Collected data entries
-*-*-

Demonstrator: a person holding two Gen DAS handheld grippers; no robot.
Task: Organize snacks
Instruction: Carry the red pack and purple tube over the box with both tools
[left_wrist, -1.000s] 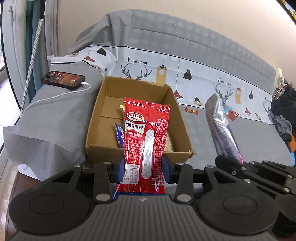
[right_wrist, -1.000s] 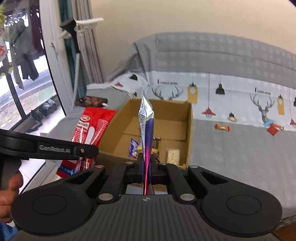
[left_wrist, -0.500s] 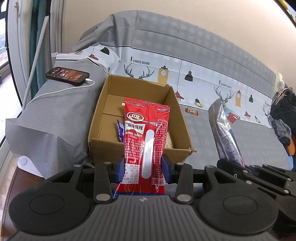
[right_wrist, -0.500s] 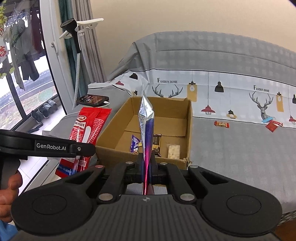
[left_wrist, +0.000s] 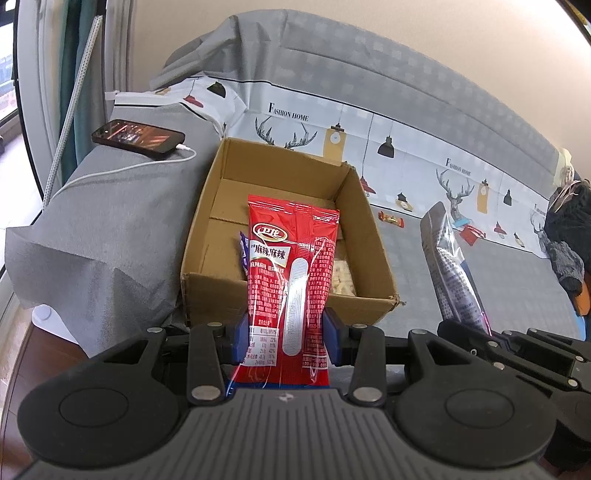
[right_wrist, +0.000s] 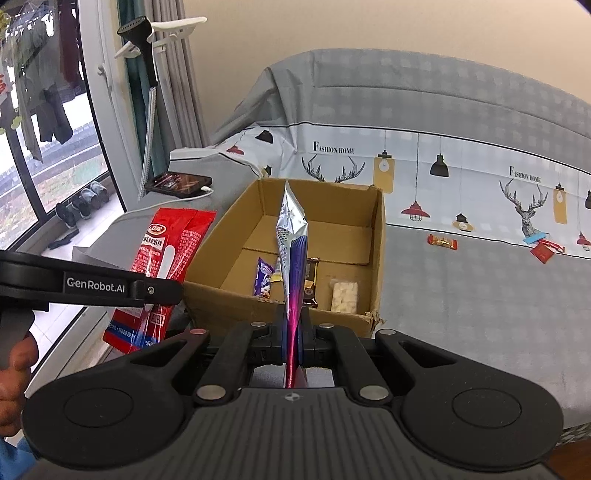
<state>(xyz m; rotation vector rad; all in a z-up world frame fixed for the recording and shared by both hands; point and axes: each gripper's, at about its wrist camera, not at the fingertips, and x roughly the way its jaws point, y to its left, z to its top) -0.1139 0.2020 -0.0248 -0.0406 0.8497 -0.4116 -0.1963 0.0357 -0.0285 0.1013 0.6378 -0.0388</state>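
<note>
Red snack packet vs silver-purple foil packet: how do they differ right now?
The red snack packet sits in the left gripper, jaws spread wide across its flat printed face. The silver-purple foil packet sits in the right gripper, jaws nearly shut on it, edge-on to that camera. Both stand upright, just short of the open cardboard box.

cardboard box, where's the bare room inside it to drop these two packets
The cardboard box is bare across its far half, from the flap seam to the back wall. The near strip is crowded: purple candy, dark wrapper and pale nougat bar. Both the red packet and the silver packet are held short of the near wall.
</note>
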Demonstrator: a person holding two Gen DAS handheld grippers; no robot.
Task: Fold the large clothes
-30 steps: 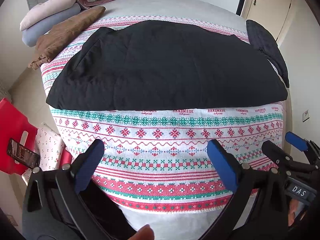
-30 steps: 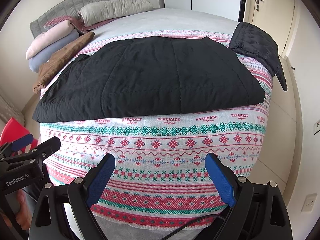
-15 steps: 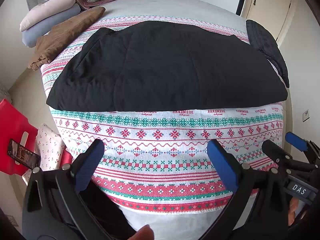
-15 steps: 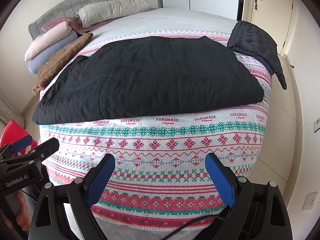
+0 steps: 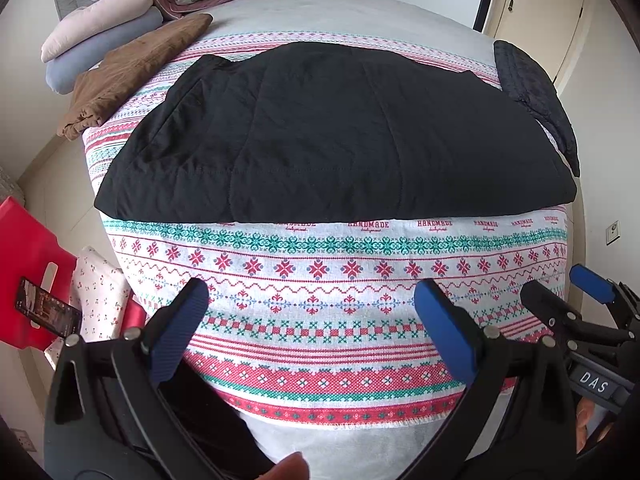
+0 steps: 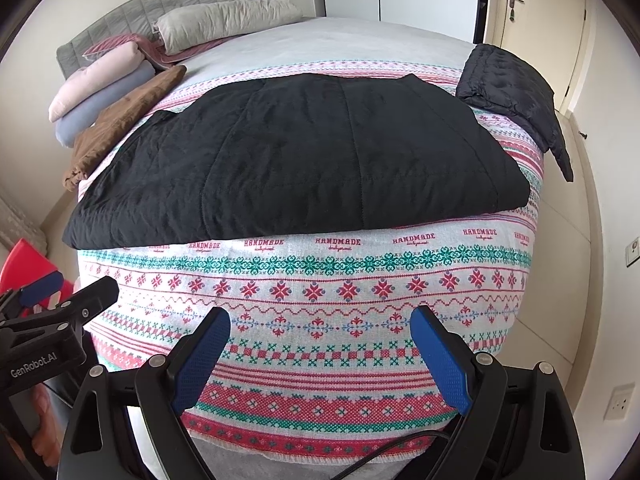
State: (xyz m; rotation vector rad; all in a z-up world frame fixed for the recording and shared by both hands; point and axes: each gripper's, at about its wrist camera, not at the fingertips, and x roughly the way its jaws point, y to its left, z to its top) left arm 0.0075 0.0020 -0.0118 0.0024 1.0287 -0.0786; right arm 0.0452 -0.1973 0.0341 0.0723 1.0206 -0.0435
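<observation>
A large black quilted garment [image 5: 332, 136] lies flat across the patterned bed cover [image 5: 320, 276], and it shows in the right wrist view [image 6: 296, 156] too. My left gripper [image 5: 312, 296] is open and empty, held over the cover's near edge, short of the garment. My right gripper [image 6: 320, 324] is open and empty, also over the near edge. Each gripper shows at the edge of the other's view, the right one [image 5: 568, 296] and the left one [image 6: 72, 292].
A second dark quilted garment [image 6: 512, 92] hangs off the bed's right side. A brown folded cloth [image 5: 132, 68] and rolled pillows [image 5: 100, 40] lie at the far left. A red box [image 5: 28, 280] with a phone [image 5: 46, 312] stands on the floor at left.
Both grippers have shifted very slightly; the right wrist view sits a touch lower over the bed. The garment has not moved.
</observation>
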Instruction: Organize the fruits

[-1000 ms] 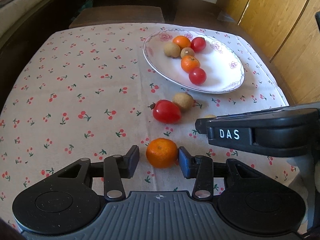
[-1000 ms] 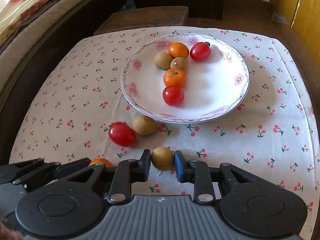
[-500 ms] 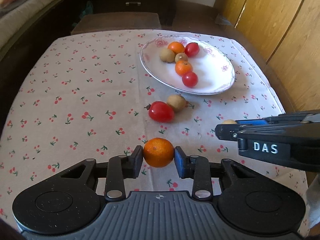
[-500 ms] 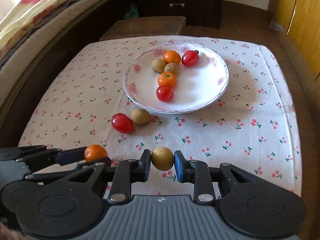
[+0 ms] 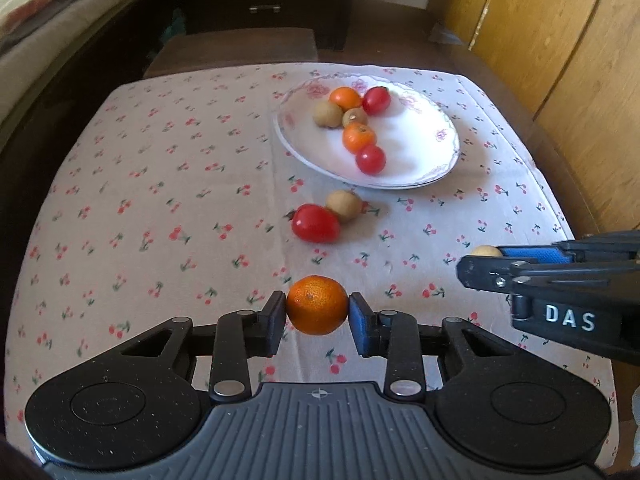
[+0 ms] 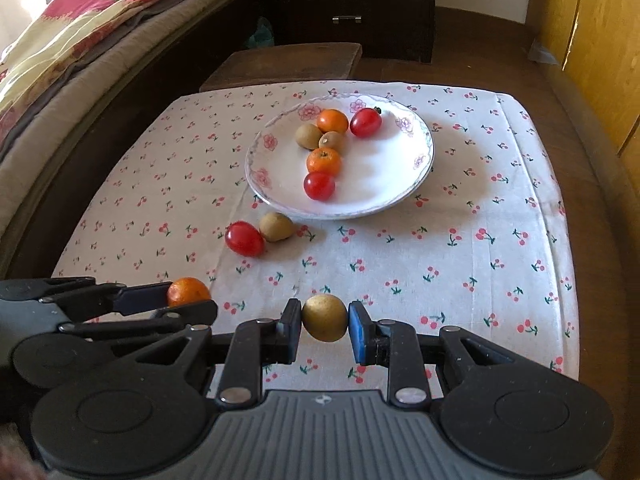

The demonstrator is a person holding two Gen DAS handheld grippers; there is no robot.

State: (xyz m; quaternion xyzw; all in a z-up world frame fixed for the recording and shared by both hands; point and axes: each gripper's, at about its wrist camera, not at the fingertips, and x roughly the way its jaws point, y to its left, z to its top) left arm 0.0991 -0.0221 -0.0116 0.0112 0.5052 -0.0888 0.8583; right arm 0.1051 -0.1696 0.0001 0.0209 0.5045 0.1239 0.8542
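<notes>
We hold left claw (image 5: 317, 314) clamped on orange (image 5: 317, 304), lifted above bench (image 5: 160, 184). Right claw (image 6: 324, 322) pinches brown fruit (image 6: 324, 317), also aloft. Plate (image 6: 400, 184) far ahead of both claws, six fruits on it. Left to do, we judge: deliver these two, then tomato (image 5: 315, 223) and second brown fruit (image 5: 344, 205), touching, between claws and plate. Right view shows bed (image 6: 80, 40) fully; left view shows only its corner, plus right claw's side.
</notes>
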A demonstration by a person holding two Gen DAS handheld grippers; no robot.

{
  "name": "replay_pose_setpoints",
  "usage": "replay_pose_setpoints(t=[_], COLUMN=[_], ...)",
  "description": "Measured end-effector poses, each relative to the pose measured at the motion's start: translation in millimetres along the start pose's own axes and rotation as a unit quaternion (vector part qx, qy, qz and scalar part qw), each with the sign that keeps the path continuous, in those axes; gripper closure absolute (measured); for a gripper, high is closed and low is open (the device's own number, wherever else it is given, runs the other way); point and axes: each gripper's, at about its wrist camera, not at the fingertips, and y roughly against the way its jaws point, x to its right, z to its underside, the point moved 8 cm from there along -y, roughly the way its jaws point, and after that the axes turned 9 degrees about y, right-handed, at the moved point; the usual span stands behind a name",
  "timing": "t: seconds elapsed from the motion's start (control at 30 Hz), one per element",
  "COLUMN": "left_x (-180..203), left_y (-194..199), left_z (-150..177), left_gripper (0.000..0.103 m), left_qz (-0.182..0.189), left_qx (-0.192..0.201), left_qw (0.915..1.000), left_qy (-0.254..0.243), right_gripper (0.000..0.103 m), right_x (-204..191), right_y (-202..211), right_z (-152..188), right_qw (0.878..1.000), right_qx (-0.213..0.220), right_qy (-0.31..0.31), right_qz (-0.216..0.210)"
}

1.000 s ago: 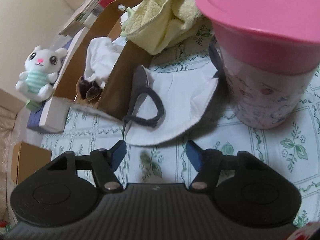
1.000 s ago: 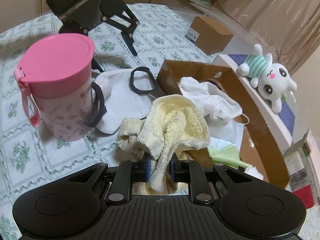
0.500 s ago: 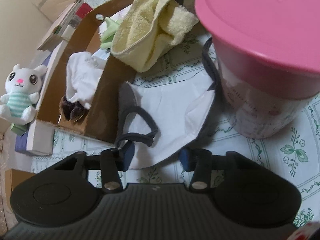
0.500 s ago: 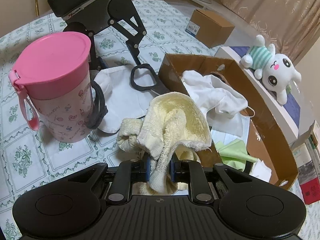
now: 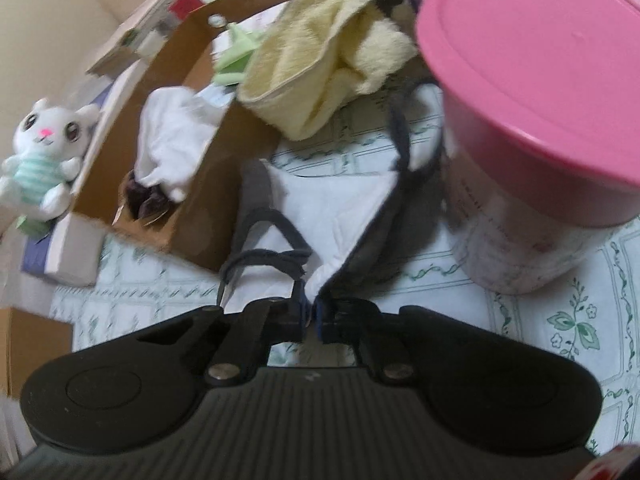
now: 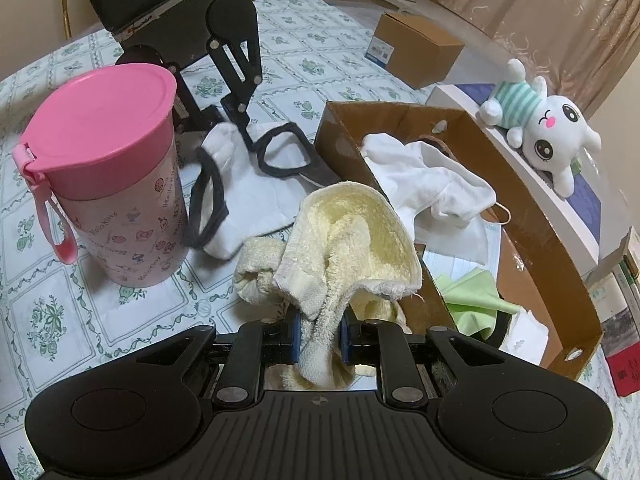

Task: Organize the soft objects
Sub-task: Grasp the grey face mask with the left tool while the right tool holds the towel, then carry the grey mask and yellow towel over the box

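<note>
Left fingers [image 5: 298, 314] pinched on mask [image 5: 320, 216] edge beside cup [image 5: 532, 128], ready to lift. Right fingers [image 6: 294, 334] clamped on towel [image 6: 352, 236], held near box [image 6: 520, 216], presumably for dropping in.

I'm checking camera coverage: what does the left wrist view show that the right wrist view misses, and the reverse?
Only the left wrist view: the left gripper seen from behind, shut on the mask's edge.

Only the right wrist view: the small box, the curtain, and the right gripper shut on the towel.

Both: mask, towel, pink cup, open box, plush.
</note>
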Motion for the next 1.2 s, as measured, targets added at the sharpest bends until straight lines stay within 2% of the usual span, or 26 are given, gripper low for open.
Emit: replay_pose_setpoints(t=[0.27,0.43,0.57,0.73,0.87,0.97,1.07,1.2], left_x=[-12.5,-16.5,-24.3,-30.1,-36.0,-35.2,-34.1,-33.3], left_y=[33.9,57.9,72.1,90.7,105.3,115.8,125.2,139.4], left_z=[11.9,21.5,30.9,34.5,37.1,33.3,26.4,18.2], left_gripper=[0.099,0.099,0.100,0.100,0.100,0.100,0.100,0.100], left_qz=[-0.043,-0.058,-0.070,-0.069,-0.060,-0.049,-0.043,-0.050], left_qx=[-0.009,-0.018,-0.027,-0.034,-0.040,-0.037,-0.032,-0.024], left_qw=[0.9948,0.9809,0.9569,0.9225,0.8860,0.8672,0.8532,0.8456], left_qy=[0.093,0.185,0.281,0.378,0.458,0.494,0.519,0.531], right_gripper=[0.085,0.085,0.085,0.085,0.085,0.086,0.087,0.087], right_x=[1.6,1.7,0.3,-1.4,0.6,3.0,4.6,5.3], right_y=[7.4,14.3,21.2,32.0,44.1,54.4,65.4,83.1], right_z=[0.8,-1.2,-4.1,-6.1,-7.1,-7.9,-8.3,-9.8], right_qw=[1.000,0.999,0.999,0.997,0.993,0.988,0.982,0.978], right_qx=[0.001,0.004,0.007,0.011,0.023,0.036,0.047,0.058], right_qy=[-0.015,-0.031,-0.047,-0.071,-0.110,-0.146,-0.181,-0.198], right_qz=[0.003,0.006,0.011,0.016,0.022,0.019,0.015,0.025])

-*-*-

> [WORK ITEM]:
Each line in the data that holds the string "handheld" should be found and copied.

> [RESPONSE]:
Demonstrator: a person holding two Gen DAS handheld grippers; no robot.
Demonstrator: a person holding two Gen DAS handheld grippers; no robot.
The demonstrator is a person holding two Gen DAS handheld grippers; there is no robot.
A demonstration by a person holding two Gen DAS handheld grippers; no robot.

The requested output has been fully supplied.